Now by importing this data we can begin to use the data. The FIXTURES object is nothing more than an array at this point, so it is safe to use within our route unit tests.

Also notice that we aren’t making use of the Activity model class, in order to not introduce another layer of functionality into our isolated ActivityRouter unit tests:

import { test, moduleFor } from 'ember-qunit';

import Activities from 'appkit/routes/activities';

import Activity from 'appkit/models/activity';

moduleFor('route:activities', "Unit - ActivitiesRoute");

test("it exists", function(){

ok(this.subject());

ok(this.subject() instanceof Activities);

});

test("#model", function(){

var store = {

find: function() {

return Activity.FIXTURES;

}

};

var route = this.subject();

route.set('store', store);

deepEqual(route.model(), Activity.FIXTURES);

});

See the change in this commit.

Unit Testing Models

Finally, it is time to set up and test our models. Start by creating a new directory for these tests called tests/unit/models/. Then, create activity-test.js and place it within this directory.

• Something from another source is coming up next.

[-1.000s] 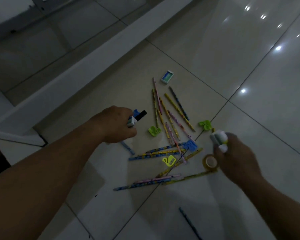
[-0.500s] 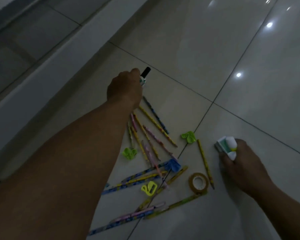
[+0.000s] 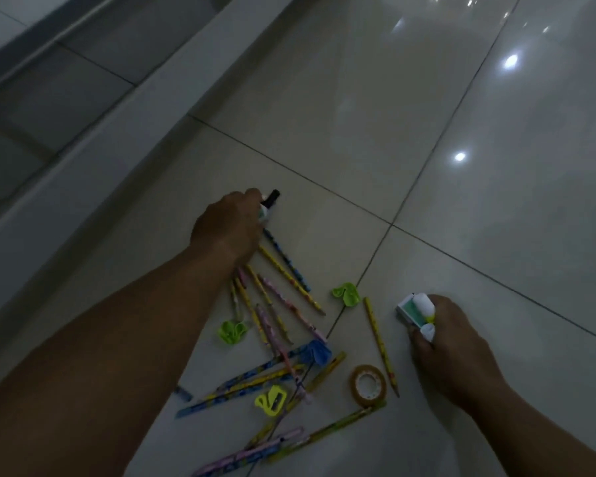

In our setup, we can make use of Ember-Qunit’s moduleForModel method:

import { test, moduleForModel } from 'ember-qunit';

import Activity from 'appkit/models/activity';

moduleForModel('Activity', "Unit - Activity");

First, we can check the existence of the model:

test("it exists", function(){

ok(this.subject() instanceof Activity);

});

Then we begin to check that the values of the Activity model properties are what we expect them to be. Notice that we continue to manage the data in one place within the model’s definition file:

test('#properties', function() {

var activity = this.subject(Activity.FIXTURES[0]);

equal(activity.get('display_id'), 'Activity1');

equal(activity.get('type'), 'song');

equal(activity.get('display_name'), 'On The Road Again');

equal(activity.get('hotttnesss'), 54);

equal(activity.get('timestamp'), 'Fri Dec 06 2013 01:05:53 GMT-0600 (CST)');

});

See the change in this commit.

Wrapping Things Up

In this chapter, we started out covering our goals to have a testing setup that was simple, fast, and that provided readable tests. Along the way, we set up a Testem test runner, used CORS to configure our app to be used in our integration tests, covered the basics of Ember-Qunit, isolated functionality in unit tests, and mocked out some data with client-side fixtures.